VIII. Amendment and Termination
     The Committee may at any time or times amend the Plan or any outstanding Award for any purpose that may at the time be permitted by law, and may at any time terminate the Plan as to future grants of Awards; provided, however, that except as otherwise expressly provided in the Plan, the Committee may not, without a Participant’s consent, alter the terms of an Award so as to affect adversely the Participant’s rights under the Award, unless the Committee expressly reserved the right to do so when the Award was granted.
IX. Miscellaneous
     (a) Rights Limited. Nothing in the Plan will be construed as giving any person the right to continued employment or employment for a specific period of time with the Company or its Affiliates. In no event shall the Plan, or any Award made under the Plan, form a part of an employee’s contract of employment, if any. The loss of existing or potential profit in any Award will not constitute an element of damages in the event of termination of employment for any reason, even if the termination is in violation of an obligation of the Company or Affiliate to the Participant.
     (b) Other Compensation Arrangements. The existence of the Plan or the grant of any Award will not in any way affect the Company’s right to provide any employee bonuses or other compensation in addition to Awards granted under the Plan.

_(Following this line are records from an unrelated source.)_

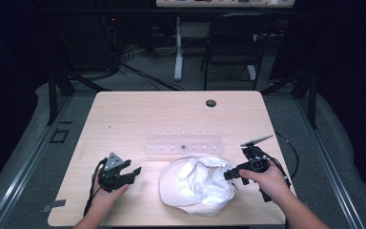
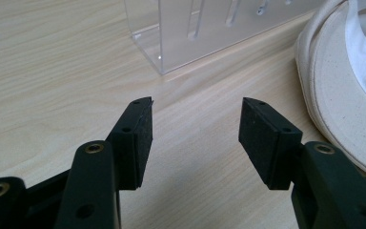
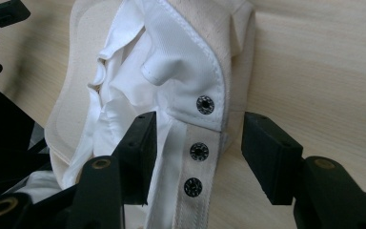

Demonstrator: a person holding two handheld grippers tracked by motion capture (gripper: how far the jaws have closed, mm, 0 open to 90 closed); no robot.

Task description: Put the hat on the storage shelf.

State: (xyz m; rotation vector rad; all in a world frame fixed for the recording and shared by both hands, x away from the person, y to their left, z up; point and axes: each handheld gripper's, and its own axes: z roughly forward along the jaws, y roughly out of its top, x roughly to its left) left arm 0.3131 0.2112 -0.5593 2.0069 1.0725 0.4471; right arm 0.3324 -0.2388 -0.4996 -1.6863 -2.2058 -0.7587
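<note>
Right gripper view showing right claw (image 3: 195, 152) straddling, unclamped, cream cotton cap's snap strap (image 3: 198, 162); left claw (image 2: 195, 138) waiting apart, nothing lifted yet.

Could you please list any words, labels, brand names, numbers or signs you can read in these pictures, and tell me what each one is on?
There is no readable text.
The cap shows plain fabric with no logo or tag.
Its strap snaps carry a fine pattern, too small to tell whether it is lettering.
The clear acrylic rack, both grippers and the table bear no markings.
</note>
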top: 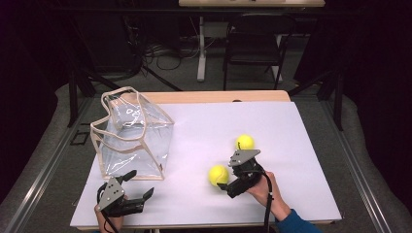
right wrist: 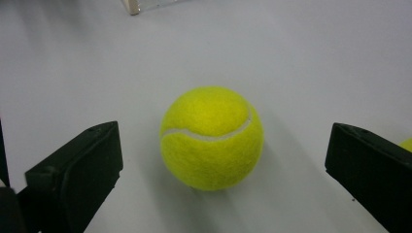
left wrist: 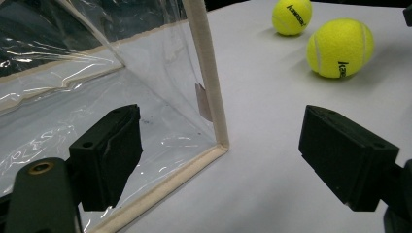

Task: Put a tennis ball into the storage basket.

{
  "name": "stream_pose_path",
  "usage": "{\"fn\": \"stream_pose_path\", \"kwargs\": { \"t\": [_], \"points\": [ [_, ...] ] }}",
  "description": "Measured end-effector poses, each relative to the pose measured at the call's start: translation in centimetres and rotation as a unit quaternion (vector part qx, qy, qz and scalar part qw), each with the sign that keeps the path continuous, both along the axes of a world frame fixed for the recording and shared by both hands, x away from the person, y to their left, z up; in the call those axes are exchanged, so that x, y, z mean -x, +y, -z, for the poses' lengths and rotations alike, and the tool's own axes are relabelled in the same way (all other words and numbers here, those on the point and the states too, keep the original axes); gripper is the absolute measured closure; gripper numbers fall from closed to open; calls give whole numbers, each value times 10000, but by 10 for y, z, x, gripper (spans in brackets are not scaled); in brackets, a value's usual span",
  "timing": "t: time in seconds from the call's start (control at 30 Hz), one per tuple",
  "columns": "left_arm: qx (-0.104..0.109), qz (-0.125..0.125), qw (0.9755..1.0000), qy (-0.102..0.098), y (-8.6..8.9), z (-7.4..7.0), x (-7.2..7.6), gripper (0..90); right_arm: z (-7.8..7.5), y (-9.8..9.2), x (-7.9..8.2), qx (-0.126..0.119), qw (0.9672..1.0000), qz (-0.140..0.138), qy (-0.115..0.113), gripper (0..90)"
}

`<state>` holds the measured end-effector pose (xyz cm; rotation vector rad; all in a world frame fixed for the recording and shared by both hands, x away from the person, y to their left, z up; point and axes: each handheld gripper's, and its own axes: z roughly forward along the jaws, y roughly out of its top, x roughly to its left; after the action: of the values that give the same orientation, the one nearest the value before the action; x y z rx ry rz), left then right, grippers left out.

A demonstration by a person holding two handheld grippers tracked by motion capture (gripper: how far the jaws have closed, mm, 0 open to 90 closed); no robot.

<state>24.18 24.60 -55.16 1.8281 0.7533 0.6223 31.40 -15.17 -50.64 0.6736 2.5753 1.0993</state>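
Black and blocky, the jaws of my left gripper (top: 134, 185) stand spread wide at the near left of the white table (top: 291, 126), holding nothing, pointing right toward the near corner of the clear plastic bag (top: 133, 141). That bag is glossy, crinkled film edged with beige fabric tape, standing upright with its mouth open. At the near right, my right gripper (right wrist: 223, 160) lies low, angled left from the hand (top: 265, 190), its jaws parted wide around a fuzzy yellow tennis ball (right wrist: 212, 137) without touching it. Farther right, just beyond that gripper's grey plate, sits a second tennis ball (top: 245, 141) of the same felt.
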Motion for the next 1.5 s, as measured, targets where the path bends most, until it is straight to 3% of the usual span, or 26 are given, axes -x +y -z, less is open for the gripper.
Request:
{"fn": "stream_pose_path", "kwargs": {
  "t": [1.0, 1.5],
  "points": [
    [-37, 17, 10000, -31, 0, -1, 1, 160, 19, 23, -18, 391, 9973, -161, 595, 0],
    [-42, 24, 10000, -37, 0, -1, 1, 160, 28, 30, -22, 543, 9958, -143, 728, 22]
  ]
}}
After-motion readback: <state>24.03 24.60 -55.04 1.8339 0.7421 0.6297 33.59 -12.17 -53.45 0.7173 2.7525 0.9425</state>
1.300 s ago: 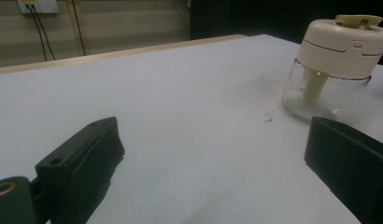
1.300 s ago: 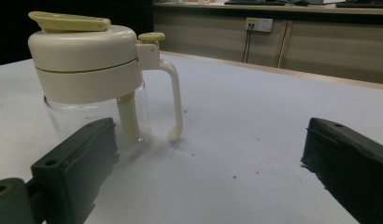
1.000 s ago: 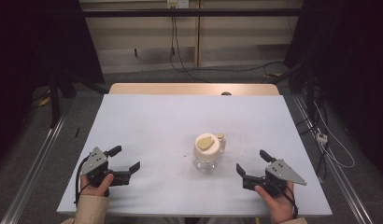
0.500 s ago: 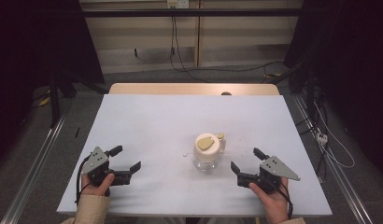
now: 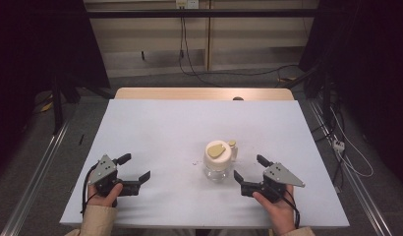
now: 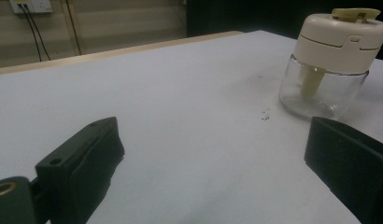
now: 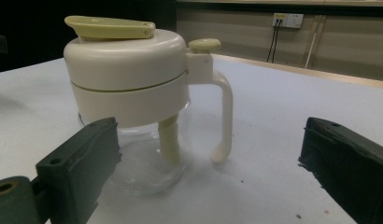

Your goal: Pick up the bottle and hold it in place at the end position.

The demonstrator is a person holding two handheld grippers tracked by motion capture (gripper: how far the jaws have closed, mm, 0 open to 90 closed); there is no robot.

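The right gripper rests low over the white table, jaws spread wide and holding nothing. Just ahead of its jaws stands the glass jar with a cream lid; the jar's handle lies between the two jaws in the right gripper view, untouched. A yellow-green flip tab sits on top of the lid. The left gripper is likewise released, jaws apart; the jar stands well ahead of it, beyond its right jaw.
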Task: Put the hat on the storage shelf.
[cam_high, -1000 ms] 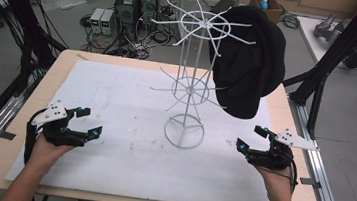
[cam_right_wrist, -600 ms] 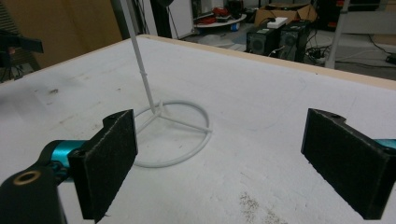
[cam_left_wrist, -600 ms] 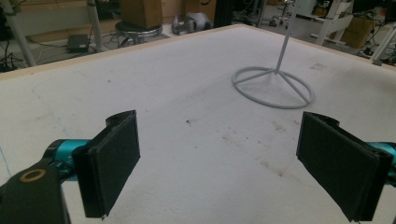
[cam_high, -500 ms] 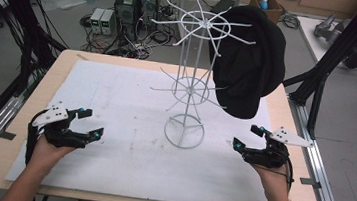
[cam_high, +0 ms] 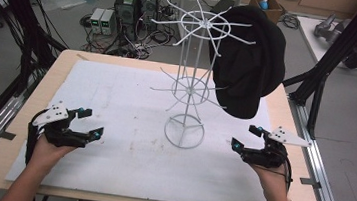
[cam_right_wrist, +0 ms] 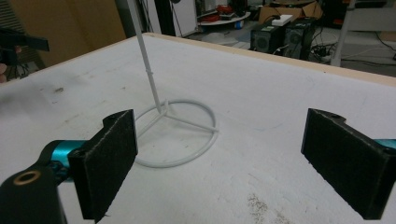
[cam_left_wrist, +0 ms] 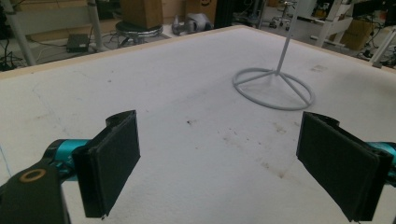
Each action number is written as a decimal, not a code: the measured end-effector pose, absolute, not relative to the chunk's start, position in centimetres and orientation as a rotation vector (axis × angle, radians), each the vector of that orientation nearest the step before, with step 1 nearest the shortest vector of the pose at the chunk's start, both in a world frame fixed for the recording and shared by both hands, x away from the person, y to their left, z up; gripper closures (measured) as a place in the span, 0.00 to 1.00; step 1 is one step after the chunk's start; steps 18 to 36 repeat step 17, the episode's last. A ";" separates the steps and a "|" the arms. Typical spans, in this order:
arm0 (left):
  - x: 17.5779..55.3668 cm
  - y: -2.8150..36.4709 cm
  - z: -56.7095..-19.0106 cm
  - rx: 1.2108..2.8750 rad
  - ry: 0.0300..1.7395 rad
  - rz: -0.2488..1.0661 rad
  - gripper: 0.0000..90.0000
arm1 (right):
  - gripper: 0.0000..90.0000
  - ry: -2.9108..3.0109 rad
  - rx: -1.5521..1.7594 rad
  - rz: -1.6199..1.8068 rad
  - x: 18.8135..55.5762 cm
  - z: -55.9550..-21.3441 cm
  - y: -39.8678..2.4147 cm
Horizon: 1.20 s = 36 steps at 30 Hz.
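Note:
A white wire rack [cam_high: 189,89] with two tiers of spokes stands on a ring base [cam_high: 183,132] mid-table. A black cap [cam_high: 248,62] hangs from an upper spoke on its right side. My left gripper [cam_high: 90,123] rests low over the white mat at the front left, open and empty; the left gripper view has its jaws wide apart with the ring base [cam_left_wrist: 273,87] ahead to the right. My right gripper [cam_high: 246,137] sits at the front right, below the cap, open and empty; its view looks at the ring base [cam_right_wrist: 174,133] and the pole [cam_right_wrist: 149,67].
A white mat [cam_high: 116,99] covers most of the wooden table [cam_high: 22,129]. Black frame posts [cam_high: 319,80] flank the table. Computers and cables [cam_high: 126,4] sit on the floor beyond the far edge.
The right gripper has shifted slightly left, toward the rack's base. The left gripper and the cap stay where they were.

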<state>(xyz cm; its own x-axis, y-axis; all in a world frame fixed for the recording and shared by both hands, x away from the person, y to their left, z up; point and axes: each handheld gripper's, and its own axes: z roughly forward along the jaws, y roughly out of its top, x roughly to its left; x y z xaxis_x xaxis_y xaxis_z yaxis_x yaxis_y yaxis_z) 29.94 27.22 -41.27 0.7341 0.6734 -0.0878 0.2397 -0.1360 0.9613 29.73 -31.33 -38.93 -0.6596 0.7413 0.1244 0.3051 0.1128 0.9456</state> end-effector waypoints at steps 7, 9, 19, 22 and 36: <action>30.1 27.2 -41.4 1.713 0.740 0.437 0.15 | 0.11 2.028 1.022 1.555 29.9 -39.1 -31.2; 30.1 27.2 -41.4 1.714 0.739 0.438 0.15 | 0.11 2.029 1.022 1.554 29.9 -39.1 -31.2; 30.1 27.2 -41.4 1.711 0.744 0.436 0.15 | 0.11 2.043 1.026 1.558 30.0 -39.2 -31.2; 30.1 27.2 -41.4 1.711 0.744 0.436 0.15 | 0.11 2.043 1.026 1.558 30.0 -39.2 -31.2; 30.1 27.2 -41.4 1.711 0.744 0.436 0.15 | 0.11 2.043 1.026 1.558 30.0 -39.2 -31.2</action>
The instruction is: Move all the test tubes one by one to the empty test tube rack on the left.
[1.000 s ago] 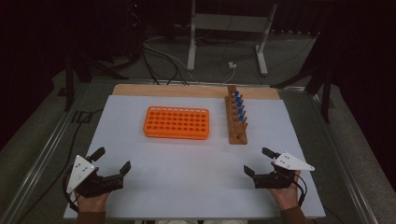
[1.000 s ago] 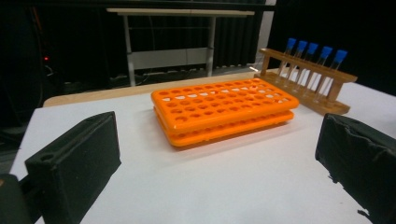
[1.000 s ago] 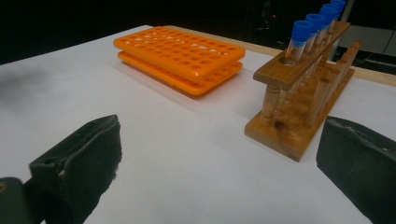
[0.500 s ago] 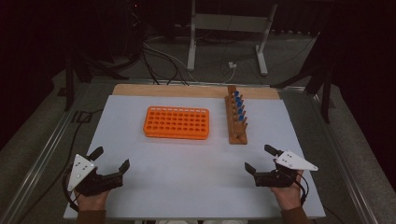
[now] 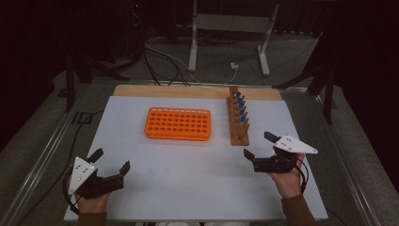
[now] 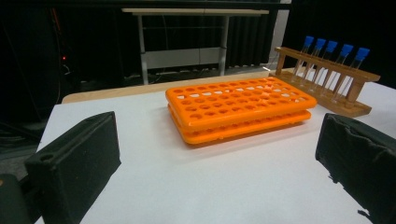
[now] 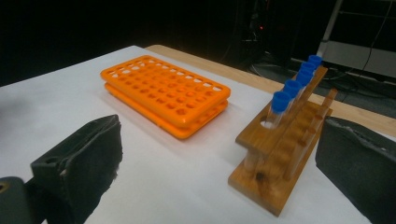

     (c) Withholding Taxes. Any taxes required to be withheld by federal, state or local governments will be deducted from all payments of earned Awards under the Plan.
     (d) Unfunded Status of Awards. All earned Awards will be paid from the Company’s general assets. Nothing contained in this Plan will require the Company to set aside or hold in trust any funds for the benefit of any Participant.
     (e) Effective Date. The Plan is effective as of July 1, 2010.